Published: 25 January 2007

Abstract

Background

Often in survey research, subsets of the population invited to complete the survey do not respond in a timely manner and valuable resources are expended in recontact efforts. Various methods of improving response have been offered, such as reducing questionnaire length, offering incentives, and utilizing reminders; however, these methods can be costly.
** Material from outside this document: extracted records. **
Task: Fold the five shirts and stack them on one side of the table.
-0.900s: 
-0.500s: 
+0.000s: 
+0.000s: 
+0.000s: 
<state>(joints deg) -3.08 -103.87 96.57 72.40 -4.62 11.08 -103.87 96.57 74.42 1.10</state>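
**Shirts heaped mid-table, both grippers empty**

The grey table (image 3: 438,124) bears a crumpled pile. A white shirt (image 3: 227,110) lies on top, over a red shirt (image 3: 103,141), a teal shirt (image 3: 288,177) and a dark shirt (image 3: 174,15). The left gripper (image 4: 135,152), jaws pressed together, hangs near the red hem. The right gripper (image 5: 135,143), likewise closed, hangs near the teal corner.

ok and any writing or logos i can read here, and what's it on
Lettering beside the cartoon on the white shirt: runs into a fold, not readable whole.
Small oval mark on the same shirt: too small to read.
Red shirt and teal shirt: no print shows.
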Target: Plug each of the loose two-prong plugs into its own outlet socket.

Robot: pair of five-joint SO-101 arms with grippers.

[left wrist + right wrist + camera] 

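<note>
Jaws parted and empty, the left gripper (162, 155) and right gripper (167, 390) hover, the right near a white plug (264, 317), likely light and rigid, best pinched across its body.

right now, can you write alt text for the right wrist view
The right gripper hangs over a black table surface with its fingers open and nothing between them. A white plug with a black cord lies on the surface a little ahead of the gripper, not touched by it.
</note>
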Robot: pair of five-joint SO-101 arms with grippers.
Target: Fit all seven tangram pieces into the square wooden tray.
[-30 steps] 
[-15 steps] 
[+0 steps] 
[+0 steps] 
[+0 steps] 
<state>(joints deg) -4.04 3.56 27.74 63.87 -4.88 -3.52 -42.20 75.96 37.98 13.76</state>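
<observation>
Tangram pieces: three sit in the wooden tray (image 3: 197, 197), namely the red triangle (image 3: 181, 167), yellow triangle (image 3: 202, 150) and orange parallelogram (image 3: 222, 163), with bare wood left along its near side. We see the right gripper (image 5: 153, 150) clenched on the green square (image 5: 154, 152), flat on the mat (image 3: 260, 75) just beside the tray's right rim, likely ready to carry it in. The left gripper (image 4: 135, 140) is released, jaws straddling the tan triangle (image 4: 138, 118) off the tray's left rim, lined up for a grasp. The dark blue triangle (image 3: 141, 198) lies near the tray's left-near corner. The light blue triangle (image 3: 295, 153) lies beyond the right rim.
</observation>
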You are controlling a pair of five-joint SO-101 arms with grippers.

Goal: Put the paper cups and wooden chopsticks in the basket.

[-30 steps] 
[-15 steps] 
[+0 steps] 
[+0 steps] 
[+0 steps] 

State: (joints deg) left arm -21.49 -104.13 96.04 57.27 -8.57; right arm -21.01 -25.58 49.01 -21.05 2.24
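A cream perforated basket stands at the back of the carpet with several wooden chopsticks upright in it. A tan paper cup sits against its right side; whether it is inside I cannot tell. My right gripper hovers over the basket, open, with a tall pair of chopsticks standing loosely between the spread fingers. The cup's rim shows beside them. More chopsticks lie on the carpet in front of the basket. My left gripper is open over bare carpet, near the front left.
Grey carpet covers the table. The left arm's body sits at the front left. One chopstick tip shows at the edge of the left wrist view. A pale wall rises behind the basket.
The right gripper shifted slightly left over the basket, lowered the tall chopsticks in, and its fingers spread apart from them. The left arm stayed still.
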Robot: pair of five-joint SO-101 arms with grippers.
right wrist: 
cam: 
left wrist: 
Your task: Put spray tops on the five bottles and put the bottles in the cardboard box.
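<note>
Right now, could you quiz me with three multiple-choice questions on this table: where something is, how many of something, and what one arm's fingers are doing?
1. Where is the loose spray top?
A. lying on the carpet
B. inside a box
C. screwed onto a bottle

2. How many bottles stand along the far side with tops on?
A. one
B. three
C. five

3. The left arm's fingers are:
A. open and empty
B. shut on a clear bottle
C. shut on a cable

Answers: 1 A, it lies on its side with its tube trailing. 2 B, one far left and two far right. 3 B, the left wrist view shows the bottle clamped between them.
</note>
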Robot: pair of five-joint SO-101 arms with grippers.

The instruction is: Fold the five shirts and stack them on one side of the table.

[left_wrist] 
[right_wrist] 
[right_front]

Utilizing characteristics of early responders (refusal or consent) in enrollment and recontact efforts may be a unique and cost-effective approach for improving the quality of epidemiologic research.

Methods

To better understand early responders of any kind, we compared the characteristics of individuals who explicitly refused, consented, or did not respond within 2 months from the start of enrollment into a large cohort study of US military personnel. A multivariate polychotomous logistic regression model was used to estimate the effect of each covariate on the odds of early refusal and on the odds of early consent versus late/non-response, while simultaneously adjusting for all other variables in the model.

Results

From regression analyses, we found many similarities between early refusers and early consenters. Factors associated with both early refusal and early consent included older age, higher education, White race/ethnicity, Reserve/Guard affiliation, and certain information technology and support occupations.

Conclusion

These data suggest that early refusers may differ from late/non-responders, and that certain characteristics are associated with both early refusal and early consent to participate. Structured recruitment efforts that utilize these differences may achieve early response, thereby reducing mail costs and the use of valuable resources in subsequent contact efforts.